== Segment start ==

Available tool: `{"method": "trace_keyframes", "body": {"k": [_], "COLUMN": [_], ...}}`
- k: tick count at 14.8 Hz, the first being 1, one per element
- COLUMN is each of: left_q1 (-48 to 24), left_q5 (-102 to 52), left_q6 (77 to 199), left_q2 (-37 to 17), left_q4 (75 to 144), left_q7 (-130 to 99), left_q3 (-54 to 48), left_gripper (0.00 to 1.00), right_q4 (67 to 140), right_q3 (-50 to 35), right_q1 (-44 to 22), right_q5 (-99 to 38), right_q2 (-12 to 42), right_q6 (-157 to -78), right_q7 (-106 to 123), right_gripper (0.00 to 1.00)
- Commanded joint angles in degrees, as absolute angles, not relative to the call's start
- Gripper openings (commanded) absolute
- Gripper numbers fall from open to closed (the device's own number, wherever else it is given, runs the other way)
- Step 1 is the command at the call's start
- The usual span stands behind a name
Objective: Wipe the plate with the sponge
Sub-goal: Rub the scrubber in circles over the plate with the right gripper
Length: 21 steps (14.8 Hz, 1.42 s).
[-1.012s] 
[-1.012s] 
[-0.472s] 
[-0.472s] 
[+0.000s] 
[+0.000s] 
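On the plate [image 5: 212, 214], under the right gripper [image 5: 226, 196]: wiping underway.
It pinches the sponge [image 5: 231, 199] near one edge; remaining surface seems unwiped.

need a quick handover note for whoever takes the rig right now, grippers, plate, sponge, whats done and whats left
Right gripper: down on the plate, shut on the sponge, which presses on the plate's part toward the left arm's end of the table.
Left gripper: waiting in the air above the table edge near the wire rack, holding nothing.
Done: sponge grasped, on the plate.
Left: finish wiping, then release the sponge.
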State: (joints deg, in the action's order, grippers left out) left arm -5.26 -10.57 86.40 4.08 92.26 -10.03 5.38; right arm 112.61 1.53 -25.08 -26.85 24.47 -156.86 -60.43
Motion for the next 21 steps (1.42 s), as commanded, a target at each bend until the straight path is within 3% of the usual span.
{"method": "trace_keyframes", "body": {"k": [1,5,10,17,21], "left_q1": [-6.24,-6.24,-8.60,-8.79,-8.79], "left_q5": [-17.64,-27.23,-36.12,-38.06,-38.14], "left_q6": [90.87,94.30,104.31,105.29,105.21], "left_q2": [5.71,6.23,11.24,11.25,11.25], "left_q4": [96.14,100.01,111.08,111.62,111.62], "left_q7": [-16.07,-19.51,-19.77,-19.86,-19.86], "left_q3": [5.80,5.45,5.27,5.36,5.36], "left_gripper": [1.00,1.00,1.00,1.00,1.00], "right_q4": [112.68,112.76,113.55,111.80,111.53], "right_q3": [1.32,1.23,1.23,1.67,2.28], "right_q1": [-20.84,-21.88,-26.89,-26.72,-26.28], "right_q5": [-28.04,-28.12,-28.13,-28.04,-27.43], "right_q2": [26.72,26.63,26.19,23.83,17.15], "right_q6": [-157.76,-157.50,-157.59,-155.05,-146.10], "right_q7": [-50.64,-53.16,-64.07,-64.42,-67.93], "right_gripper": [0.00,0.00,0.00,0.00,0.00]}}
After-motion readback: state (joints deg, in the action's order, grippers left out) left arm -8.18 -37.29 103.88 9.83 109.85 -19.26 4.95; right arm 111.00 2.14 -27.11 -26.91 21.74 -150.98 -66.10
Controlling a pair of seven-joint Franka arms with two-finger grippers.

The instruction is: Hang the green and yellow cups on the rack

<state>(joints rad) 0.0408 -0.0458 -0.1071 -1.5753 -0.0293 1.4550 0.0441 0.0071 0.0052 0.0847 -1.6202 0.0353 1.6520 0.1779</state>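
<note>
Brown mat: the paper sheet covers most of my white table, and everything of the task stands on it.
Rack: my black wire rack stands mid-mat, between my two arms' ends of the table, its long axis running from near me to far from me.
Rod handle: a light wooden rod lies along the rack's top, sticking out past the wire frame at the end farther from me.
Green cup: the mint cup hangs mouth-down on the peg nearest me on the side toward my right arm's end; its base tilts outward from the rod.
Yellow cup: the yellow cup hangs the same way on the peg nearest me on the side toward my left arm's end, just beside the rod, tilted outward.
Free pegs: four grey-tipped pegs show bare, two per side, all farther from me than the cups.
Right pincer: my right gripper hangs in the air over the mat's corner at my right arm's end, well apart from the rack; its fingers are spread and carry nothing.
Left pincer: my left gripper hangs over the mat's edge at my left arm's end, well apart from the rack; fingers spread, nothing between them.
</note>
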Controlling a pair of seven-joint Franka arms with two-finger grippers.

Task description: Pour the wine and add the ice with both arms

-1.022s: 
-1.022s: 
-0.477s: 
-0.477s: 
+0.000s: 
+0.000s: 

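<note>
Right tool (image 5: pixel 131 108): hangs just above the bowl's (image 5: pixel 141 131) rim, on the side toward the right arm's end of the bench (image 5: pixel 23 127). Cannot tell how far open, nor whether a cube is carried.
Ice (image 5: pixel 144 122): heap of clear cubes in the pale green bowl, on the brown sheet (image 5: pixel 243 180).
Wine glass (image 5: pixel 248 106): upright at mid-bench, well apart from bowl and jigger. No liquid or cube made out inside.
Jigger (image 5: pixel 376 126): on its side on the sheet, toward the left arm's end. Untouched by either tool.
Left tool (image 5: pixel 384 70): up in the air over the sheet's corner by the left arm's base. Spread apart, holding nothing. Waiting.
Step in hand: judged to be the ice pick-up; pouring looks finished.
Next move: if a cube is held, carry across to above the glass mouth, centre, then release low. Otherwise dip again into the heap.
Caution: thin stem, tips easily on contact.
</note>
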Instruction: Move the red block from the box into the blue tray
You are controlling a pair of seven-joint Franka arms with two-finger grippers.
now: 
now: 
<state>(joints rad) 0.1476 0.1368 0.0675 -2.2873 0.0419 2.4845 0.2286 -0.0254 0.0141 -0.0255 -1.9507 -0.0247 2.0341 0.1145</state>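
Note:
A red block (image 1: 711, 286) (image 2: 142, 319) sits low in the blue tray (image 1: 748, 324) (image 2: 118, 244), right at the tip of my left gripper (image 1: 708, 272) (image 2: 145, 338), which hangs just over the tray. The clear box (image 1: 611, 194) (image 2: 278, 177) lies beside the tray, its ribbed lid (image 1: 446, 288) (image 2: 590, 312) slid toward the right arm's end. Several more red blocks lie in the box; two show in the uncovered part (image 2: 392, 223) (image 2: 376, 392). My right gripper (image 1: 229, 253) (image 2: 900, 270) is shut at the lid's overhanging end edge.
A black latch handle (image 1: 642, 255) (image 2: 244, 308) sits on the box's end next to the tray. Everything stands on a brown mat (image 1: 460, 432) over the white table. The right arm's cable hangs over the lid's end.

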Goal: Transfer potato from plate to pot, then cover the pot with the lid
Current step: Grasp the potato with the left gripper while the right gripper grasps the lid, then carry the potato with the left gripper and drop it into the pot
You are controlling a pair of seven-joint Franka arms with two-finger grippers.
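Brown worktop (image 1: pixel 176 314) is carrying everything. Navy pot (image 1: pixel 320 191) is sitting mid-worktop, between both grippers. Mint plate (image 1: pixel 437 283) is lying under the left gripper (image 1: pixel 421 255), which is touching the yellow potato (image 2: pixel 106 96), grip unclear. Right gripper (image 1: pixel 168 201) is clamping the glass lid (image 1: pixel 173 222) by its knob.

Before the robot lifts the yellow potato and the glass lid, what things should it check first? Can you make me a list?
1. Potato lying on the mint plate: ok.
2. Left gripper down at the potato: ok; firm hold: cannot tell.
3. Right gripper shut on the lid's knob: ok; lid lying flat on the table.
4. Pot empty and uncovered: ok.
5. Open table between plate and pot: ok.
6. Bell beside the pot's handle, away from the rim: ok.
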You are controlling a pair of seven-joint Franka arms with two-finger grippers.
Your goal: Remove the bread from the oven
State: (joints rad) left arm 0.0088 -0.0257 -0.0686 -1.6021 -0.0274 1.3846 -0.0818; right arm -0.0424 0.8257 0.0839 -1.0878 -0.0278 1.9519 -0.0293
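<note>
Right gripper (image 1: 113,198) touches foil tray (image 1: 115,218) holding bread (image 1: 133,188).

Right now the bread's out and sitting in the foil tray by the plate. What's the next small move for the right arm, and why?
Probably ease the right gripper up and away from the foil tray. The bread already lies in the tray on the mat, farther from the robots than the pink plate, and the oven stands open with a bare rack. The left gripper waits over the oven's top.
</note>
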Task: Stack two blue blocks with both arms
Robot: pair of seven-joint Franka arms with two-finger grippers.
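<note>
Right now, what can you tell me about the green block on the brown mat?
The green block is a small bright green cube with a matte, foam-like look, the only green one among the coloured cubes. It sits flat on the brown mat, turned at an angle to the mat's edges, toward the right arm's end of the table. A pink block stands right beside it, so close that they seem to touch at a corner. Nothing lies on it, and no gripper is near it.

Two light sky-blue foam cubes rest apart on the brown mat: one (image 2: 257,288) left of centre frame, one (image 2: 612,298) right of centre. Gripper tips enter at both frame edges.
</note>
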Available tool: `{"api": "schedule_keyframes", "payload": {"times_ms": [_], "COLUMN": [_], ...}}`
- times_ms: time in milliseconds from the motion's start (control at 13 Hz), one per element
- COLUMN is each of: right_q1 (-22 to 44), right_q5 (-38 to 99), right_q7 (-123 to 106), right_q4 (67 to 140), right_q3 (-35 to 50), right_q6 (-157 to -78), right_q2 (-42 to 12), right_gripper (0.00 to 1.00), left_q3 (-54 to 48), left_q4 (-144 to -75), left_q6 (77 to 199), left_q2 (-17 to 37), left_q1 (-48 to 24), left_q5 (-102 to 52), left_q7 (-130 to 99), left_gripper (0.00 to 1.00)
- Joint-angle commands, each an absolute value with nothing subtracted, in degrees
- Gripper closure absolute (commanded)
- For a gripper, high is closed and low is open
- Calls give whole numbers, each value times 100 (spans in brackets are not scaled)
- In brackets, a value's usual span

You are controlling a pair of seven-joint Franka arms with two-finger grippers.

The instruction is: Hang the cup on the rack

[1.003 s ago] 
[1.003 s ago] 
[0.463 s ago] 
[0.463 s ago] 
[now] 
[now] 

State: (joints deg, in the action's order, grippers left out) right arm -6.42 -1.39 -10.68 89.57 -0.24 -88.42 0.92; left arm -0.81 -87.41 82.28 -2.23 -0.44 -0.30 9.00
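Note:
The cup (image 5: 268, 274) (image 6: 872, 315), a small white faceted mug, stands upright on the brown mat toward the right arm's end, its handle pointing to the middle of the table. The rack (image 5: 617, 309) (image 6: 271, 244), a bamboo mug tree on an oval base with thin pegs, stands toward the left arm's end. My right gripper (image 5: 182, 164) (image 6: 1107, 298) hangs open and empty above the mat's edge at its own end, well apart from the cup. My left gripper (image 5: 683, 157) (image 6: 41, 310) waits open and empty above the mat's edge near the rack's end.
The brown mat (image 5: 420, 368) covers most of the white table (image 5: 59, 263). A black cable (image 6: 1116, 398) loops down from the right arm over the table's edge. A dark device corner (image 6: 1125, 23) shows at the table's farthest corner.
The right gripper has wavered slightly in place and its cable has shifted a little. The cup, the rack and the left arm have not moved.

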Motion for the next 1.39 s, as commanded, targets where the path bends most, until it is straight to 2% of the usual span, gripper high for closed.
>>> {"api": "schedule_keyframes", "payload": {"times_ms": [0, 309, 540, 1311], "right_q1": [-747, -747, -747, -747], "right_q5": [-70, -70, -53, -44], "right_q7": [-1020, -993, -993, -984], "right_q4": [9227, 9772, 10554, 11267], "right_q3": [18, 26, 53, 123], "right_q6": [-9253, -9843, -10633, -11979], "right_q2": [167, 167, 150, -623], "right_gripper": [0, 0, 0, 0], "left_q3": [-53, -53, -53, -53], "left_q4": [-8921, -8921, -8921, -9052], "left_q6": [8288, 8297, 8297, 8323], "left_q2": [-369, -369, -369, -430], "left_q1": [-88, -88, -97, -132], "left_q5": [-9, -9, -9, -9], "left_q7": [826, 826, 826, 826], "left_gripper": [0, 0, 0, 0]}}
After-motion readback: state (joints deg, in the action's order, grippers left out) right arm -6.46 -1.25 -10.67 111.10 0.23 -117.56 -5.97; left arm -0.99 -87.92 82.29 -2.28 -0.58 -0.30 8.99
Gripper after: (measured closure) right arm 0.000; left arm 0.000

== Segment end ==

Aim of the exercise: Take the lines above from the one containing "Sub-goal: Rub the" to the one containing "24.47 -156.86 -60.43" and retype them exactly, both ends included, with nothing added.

Task output:
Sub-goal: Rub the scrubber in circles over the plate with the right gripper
Length: 21 steps (14.8 Hz, 1.42 s).
[-1.012s] 
[-1.012s] 
[-0.472s] 
[-0.472s] 
[+0.000s] 
[+0.000s] 
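On the plate [image 5: 212, 214], under the right gripper [image 5: 226, 196]: wiping underway.
It pinches the sponge [image 5: 231, 199] near one edge; remaining surface seems unwiped.

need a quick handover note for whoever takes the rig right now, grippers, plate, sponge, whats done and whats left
Right gripper: down on the plate, shut on the sponge, which presses on the plate's part toward the left arm's end of the table.
Left gripper: waiting in the air above the table edge near the wire rack, holding nothing.
Done: sponge grasped, on the plate.
Left: finish wiping, then release the sponge.
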State: (joints deg, in the action's order, grippers left out) left arm -5.26 -10.57 86.40 4.08 92.26 -10.03 5.38; right arm 112.61 1.53 -25.08 -26.85 24.47 -156.86 -60.43

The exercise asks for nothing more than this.